Chartstopper: May 15, 2026
Chartstopper: May 15, 2026
This Week
It was (another) week dominated by geopolitics.
- Iran conflict peace deal hopes faded as President Trump rejected Iran’s latest proposal, warned the ceasefire was “on life support,” and is reportedly “seriously considering resuming combat operations.” As a result, U.S. oil prices are up to $105 per barrel from $95 a week ago.
- Presidents Trump and Xi met this week, and while there were no major developments, both sides agreed the Strait of Hormuz should remain toll-free.
Higher oil prices showed up (again) in some economic data this week…
- Higher energy prices pushed headline CPI inflation to a three-year high of 3.8% year over year in April. Just two months earlier, pre-conflict, it was 2.4%. April was also boosted a bit by housing inflation getting double-counted to make up for October’s missed reading due to the government shutdown.
- Despite inflation, the economy looks resilient. In April, headline and “core” retail sales both rose 0.5% month over month (m/m) and manufacturing production rose 0.6% m/m, indicating demand is holding up.
This (plus last week’s strong jobs report) all point to the Federal Reserve focusing more on inflation than the labor market in the near term… right as we have a change in leadership, with the Senate confirming Kevin Warsh as the new Fed Chair (today is Chair Powell’s last day as Chair).
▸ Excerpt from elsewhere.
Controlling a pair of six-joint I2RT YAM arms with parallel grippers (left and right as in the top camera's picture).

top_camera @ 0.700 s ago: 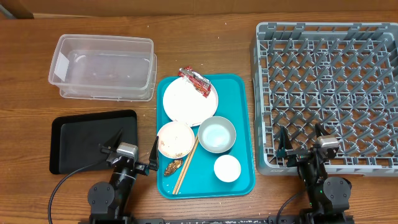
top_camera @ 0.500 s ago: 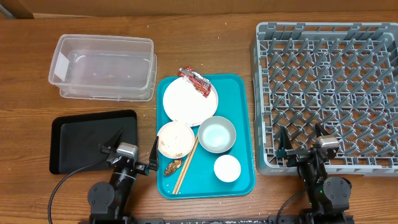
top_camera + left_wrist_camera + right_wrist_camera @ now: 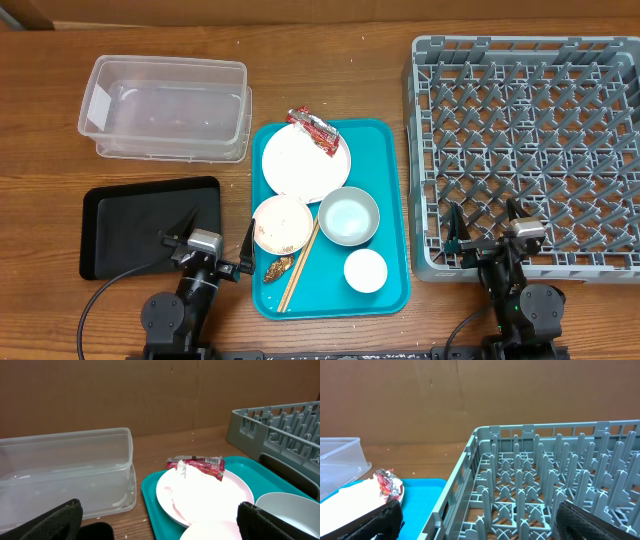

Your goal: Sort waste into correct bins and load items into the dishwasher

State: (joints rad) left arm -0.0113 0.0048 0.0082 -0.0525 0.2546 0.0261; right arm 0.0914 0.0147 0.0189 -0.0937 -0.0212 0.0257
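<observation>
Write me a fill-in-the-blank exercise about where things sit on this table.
The snack wrapper rests on the rim of the white ____.
The small white cup stands on the ____ serving tray.
With nothing loaded, the dish rack is ____.
Missing words: plate; teal; empty.
</observation>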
Bonds appear to be focusing more on inflation, too, as 10-year Treasury yields rose over 20 basis points this week to 4.6% – its high in over a year (and 30-year yields are around their high since 2007) – which seemed to weigh on stocks a bit, leaving the Nasdaq-100® flat for the week.
Next Week
Here are the top events I’m watching next week:
- Wednesday: NVDA Earnings (Q1), Fed Minutes (Apr.)
- Thursday: WMT Earnings (Q1), S&P Manufacturing and Services PMIs (May Prelim.)